## Task
Copy out every line holding the string "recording" from the records below.

## Information shown
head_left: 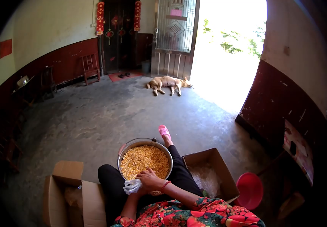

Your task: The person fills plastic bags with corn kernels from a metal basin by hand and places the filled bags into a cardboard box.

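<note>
A metal bucket (170, 154) stands between my legs, filled with yellow corn kernels (142, 157). Over its near rim my two hands come together. My left hand (142, 190) lies mostly beneath the right one and grips a small clear plastic bag (132, 186), which bulges out on the left side. My right hand (151, 179), with a red bracelet (165, 185) at the wrist, rests on top with its fingers bent and pressed together. What those fingers hold, if anything, is hidden.
An open cardboard box (91, 200) sits at my left; another box (224, 172) at my right holds clear plastic bags (205, 179). Beside that is a pink basin (250, 189). A dog (167, 82) lies near the open door (174, 38). Wooden chairs (90, 68) line the left wall.
</note>
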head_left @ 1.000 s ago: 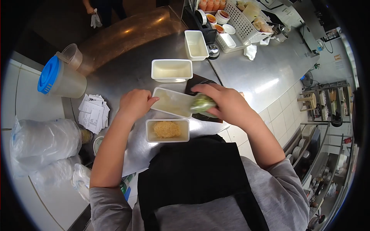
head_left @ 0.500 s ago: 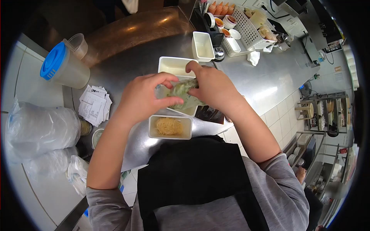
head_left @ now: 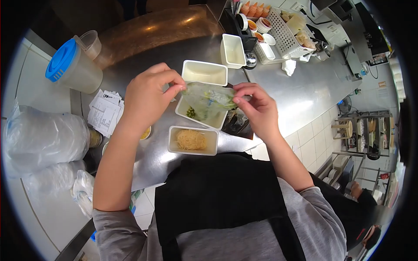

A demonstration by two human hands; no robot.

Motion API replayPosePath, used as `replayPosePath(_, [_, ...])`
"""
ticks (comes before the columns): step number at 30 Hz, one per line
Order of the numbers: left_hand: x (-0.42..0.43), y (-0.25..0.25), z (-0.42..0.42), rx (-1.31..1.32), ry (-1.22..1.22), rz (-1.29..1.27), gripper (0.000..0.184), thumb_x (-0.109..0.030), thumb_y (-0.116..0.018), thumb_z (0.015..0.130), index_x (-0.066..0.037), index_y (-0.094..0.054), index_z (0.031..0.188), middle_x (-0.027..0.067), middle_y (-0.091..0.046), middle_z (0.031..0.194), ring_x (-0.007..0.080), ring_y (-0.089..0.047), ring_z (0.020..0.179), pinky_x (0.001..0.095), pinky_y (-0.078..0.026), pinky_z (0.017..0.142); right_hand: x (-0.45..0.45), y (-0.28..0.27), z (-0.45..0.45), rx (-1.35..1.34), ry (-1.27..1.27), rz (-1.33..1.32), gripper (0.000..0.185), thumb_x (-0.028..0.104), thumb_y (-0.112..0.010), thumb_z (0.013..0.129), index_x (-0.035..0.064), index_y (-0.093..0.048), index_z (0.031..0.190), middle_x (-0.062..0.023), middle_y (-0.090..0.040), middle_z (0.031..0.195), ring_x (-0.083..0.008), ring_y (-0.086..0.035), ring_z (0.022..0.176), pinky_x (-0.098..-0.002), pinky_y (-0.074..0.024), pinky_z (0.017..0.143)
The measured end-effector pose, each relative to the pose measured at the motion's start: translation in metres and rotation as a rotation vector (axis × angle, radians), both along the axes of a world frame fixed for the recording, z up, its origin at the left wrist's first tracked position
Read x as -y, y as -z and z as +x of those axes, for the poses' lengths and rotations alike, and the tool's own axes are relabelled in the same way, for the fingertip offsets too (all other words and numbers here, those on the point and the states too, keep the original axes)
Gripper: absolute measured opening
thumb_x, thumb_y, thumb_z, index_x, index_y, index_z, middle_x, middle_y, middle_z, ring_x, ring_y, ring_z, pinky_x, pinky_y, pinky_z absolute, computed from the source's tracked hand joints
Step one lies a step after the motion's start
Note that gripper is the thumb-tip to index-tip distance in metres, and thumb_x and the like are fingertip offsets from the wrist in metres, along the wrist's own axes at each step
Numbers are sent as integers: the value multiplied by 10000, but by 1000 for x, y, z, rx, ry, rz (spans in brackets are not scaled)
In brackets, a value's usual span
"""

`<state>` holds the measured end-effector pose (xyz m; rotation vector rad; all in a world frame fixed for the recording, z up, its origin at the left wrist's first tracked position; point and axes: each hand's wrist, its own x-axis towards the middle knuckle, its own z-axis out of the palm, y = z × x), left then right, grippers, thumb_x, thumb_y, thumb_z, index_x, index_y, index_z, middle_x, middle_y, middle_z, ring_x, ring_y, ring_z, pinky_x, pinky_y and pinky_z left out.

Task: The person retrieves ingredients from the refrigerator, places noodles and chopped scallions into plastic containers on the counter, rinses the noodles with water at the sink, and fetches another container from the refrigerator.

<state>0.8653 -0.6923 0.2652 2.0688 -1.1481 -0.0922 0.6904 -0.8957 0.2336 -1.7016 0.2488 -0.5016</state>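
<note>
A clear plastic bag (head_left: 208, 95) with green bits inside is stretched between my two hands. My left hand (head_left: 150, 89) pinches its left corner, and my right hand (head_left: 257, 106) grips the other end between thumb and fingers. Directly below the bag is a white rectangular tub (head_left: 212, 122), partly hidden by it, with a small heap of chopped greens (head_left: 190, 112) at its left end. Closer to my body, another white tub (head_left: 172, 148) holds a nest of thin dry noodles (head_left: 190, 140). Beyond the bag stands a third white tub (head_left: 204, 79).
On the left are a blue-lidded pitcher (head_left: 80, 71), paper slips (head_left: 104, 114) and plastic bags (head_left: 48, 141). Farther back stand another white tub (head_left: 233, 51), a perforated basket (head_left: 283, 37) and orange squeeze bottles (head_left: 252, 9). A person in black (head_left: 344, 206) is at the right.
My hands have spread apart, pulling the crumpled bag out wide. Chopped greens now show in the tub below. The person in black at the right has come farther into view.
</note>
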Motion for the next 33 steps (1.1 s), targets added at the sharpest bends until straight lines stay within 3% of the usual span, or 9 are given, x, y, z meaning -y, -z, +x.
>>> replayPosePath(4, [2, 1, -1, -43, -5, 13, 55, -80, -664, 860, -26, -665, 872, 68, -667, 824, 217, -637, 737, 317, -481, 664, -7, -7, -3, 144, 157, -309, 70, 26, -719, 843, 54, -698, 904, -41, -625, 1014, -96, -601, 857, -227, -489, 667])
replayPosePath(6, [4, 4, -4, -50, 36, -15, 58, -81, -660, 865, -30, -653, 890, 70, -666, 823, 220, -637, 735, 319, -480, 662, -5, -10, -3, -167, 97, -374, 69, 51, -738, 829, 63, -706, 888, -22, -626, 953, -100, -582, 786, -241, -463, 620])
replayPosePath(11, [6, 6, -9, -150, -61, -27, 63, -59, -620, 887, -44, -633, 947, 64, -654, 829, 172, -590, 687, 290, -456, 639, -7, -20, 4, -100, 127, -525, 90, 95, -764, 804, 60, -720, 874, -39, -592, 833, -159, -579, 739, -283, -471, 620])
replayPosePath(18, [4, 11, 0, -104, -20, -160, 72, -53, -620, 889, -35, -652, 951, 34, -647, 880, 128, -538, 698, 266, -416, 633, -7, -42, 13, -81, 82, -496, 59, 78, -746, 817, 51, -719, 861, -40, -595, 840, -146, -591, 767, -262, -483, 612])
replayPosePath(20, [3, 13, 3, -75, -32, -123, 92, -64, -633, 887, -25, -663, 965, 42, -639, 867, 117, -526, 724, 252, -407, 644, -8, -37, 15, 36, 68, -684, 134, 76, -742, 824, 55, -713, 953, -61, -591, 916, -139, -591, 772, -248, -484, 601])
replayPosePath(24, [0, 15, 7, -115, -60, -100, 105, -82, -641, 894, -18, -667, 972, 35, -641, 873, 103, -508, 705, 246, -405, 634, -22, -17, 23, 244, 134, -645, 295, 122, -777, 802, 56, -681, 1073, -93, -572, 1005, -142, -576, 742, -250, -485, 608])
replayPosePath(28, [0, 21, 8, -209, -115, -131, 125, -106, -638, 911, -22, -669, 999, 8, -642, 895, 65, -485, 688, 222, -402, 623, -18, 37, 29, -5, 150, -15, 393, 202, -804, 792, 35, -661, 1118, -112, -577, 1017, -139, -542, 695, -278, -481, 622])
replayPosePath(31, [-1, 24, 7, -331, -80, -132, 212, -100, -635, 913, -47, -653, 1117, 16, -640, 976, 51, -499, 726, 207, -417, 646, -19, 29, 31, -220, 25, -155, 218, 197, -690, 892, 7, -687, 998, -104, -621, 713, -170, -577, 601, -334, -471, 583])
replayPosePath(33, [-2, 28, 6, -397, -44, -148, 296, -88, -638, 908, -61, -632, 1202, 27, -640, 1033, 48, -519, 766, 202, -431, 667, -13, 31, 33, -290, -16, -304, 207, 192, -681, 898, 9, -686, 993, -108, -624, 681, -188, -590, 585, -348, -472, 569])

## Result
The measured end-effector pose, each relative to the pose measured at the motion's start: translation in metres and rotation as a rotation vector (axis × angle, radians), both along the axes of a world frame fixed for the recording, z up, its origin at the left wrist's first tracked position
`<state>` holds the measured end-effector pose (xyz m; rotation vector rad; all in a world frame fixed for the recording, z up, its origin at the left wrist's first tracked position; point and axes: each hand's wrist, its own x-axis towards the middle knuckle, its own z-axis out of the palm, y = z × x), left then right, grippers, thumb_x, thumb_y, thumb_z, index_x, index_y, index_z, middle_x, middle_y, middle_z, ring_x, ring_y, ring_z, pinky_x, pinky_y and pinky_z left out.

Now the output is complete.